> **EXERCISE DESCRIPTION**:
Copy every line of the following data that includes the string "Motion".

# # #

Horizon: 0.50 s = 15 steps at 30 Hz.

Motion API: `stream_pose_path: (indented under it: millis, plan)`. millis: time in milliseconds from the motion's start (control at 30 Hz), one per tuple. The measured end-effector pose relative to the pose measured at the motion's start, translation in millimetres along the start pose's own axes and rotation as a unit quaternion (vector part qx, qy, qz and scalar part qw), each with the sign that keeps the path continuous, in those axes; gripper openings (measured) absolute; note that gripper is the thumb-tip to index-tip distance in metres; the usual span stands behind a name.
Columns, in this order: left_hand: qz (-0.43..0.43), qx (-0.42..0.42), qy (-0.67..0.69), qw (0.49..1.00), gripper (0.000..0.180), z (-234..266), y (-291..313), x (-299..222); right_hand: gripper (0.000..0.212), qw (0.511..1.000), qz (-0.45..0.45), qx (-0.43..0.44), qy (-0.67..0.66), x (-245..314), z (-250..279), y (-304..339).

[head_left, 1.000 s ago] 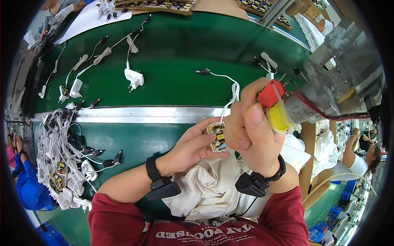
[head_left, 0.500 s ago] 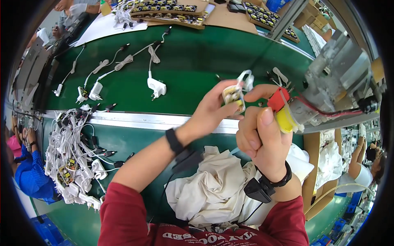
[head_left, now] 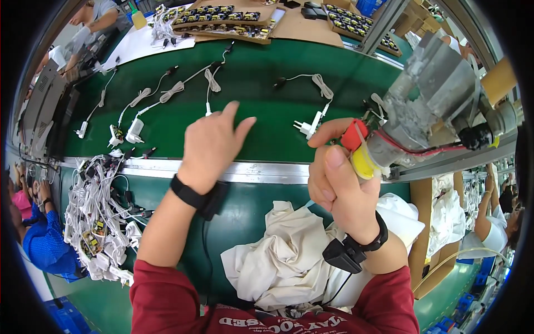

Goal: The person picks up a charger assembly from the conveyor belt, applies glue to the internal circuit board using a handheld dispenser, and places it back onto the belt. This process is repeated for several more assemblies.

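My left hand (head_left: 214,142) reaches over the green work surface (head_left: 261,100), its fingers and thumb apart. It hides most of a white plug adapter whose tied cord (head_left: 212,80) runs away beyond the fingers. My right hand (head_left: 347,181) is closed around the end of a grey, residue-crusted tool (head_left: 428,92) with a red part (head_left: 354,134) and a yellow band (head_left: 363,161). Just beyond its fingertips lies another white plug adapter (head_left: 308,127) with a bundled cord (head_left: 322,86).
Several white adapters (head_left: 134,131) with cords lie at the left; one shows its circuit board (head_left: 115,136). Nearer is a tangled heap of corded adapters (head_left: 97,222). Cream cloth (head_left: 283,250) lies before me. Trays of circuit boards (head_left: 222,16) stand at the back, a cardboard box (head_left: 423,239) at right.
My left hand has let go of the adapter with the exposed board and moved left. A corded adapter now lies by my right hand, which has shifted slightly left with the tool.
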<state>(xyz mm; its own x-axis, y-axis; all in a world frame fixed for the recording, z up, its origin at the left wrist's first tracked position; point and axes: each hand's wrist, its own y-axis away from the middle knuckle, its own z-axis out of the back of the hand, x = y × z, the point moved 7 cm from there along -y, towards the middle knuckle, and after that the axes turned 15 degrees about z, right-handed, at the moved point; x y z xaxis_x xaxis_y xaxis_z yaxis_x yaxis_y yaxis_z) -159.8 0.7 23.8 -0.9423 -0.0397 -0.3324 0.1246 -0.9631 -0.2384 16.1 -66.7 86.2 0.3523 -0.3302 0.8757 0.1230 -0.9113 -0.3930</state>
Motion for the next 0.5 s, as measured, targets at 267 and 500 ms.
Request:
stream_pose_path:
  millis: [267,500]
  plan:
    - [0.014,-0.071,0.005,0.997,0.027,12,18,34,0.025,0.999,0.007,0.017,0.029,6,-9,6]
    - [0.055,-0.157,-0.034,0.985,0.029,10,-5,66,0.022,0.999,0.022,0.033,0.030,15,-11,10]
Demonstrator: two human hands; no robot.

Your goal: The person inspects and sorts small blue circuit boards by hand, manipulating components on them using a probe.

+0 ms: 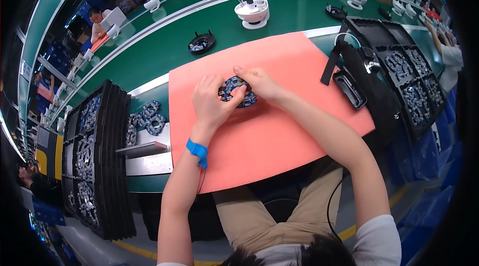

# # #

> **EXPECTED ANSWER**:
Motion API: `stream_pose_path: (indented under it: millis, plan)`. millis: time in milliseconds from the motion's start (control at 30 Hz), one per tuple. The measured end-effector pose relative to the pose measured at the motion's start, translation in millimetres along the start pose's own axes and rotation as a unit quaternion (vector part qx, qy, qz and scalar part qw), each with the sign that keeps the path continuous, in those axes; gripper openings (measured) absolute; note that gripper is the thumb-tip to index-tip distance in metres; the usual span stands behind a name.
Motion for the next 0.5 s, as measured, targets at 267 and 500 ms.

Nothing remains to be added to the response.